<<<<
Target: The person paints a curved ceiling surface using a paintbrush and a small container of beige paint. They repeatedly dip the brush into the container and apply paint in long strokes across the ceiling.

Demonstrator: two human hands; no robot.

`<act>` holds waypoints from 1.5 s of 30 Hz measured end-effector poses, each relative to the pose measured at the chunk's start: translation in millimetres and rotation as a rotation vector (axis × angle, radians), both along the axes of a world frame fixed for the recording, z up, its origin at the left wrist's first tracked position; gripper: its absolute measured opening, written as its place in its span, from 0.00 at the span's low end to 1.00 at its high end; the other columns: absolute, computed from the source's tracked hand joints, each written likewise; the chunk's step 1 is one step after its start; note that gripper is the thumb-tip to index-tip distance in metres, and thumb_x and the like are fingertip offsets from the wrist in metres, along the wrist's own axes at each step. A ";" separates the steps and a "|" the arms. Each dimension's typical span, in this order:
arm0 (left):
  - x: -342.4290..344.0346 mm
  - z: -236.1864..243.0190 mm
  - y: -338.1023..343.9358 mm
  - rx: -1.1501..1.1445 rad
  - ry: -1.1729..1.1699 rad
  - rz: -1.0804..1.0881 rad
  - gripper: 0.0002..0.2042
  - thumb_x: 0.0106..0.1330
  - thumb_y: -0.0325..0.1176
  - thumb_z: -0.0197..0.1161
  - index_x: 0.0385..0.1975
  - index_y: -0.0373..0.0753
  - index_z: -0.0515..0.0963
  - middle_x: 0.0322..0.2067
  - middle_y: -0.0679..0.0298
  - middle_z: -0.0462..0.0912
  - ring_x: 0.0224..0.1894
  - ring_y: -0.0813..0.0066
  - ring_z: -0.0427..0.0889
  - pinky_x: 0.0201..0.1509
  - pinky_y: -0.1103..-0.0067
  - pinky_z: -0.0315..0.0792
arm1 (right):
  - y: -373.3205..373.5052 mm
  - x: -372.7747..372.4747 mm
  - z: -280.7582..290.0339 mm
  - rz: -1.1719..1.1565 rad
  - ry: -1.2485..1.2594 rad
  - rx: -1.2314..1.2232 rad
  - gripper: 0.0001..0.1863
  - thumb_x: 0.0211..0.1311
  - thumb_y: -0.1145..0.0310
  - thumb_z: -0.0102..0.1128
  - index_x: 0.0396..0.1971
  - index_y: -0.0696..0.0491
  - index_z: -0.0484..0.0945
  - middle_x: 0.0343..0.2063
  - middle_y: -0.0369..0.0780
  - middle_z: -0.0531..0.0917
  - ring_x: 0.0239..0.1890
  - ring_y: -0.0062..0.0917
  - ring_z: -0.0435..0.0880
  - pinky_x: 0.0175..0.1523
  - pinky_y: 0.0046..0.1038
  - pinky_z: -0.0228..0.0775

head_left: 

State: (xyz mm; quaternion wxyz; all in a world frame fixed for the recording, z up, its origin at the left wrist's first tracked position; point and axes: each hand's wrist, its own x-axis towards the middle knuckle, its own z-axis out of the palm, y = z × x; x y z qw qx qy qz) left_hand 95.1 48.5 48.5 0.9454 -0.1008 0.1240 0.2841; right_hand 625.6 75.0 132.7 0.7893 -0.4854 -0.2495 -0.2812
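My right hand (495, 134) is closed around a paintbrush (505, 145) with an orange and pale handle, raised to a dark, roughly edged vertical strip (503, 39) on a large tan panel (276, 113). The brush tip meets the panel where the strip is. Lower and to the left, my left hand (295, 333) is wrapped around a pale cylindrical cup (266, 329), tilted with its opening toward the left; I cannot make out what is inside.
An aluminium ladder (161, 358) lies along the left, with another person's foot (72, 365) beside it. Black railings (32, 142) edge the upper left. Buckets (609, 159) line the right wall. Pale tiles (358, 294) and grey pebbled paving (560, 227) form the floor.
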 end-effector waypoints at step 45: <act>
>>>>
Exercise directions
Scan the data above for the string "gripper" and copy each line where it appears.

Exercise output
`<act>` holds waypoints from 1.5 s of 30 Hz measured end-effector poses, each relative to the pose measured at the chunk's start: translation in millimetres and rotation as a rotation vector (axis × angle, radians), both along the axes of a world frame fixed for the recording, z up, its origin at the left wrist's first tracked position; gripper: its absolute measured opening, written as its place in its span, from 0.00 at the span's low end to 1.00 at its high end; the other columns: absolute, computed from the source's tracked hand joints, each written likewise; the chunk's step 1 is one step after its start; note that gripper is the thumb-tip to index-tip distance in metres, and thumb_x and the like are fingertip offsets from the wrist in metres, along the wrist's own axes at each step. A ";" separates the steps and a "|" the arms. Each dimension's typical span, in this order:
  - gripper: 0.0002..0.2042
  - gripper: 0.0001..0.1863

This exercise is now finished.